Early bird or night owl? Sunrise or sunset?
My instant reaction is to unequivocally align myself with the night owl crew. There’s no contest. But then, slipping far too easily into Smeagol mode, I stop and ask myself why?
“That’s easy, mornings represent dragging yourself out of bed to go to work. Sunset is the end of the day; a time to kick back and relax.”
“But you’ve not worked 9-5 since 2003. That doesn’t apply any more.”
“That’s not strictly true. Most days we get up at 7:30 and are at our desks by 08:30. We mark the end of the day with a walk in the forest followed by a beer. See, even now mornings equal work, evenings mean fun things.”
“But you love your work, you enjoyed it in its previous incarnation as well.”
“You’ve got a point,” my subconscious does have a point. And it’s not finished. “You like to say you’re the sort of person who prefers to look forward rather than back. Surely mornings are the time to look forward, whereas night is for reflection?”
That’s the sucker punch. I can’t bat that one away easily.
Pull on a pair of hiking boots in the morning and an anticipatory thrill zings through the laces at the thought of what unexpected treasures lie ahead on whatever dirt track/forest path/rocky road leads into a promising distance.
The evidence, when I mentally compile it, is as abundant as wild flowers in hedgerows on a spring day.
The taste of bitterly strong coffee as dawn breaks across a Jurassic plateau in a Chilean wilderness whilst we scan the vista on the lookout for condors rising on air currents from the valley floor below.
Long, slender necks of a brace of giraffes silhouetted against against a dark African sky which is rapidly retreating as the first of the sun’s flaming fingers flash across it.

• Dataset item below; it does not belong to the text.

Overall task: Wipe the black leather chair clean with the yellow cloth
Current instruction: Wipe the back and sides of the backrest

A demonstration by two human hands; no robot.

Sometimes morning bursts forth in spectacular fashion, delivering experiences which sandblast rousing-at-dawn-doziness into oblivion. But mostly it’s simple pleasures that are like an invigorating splash of cool spring water on skin which is still fuzzy and warm from being caressed by a soft pillow. The satisfyingly crisp crunch of frosty grass underfoot on a brisk March morning in Galicia; the aroma of woodsmoke from fairy tale cottages in the Black Forest; misty blankets reluctant to bid farewell to flowery meadows on a valley floor in Slovenia.
On occasions, there’s the pleasure of encountering fellow early risers on the path; a squadron of woodpeckers at an empty picnic zone outside of Vilaflor on Tenerife; the musical clanging of bells around the necks of goats heading to pasture on Gran Canaria; a bright-eyed fox emerging from ferns on a path leading to the Eagle’s Nest in Berchtesgaden; a startled doe on a route to an enchanted forest in Austria. Little moments which etch themselves on the walls of my memory.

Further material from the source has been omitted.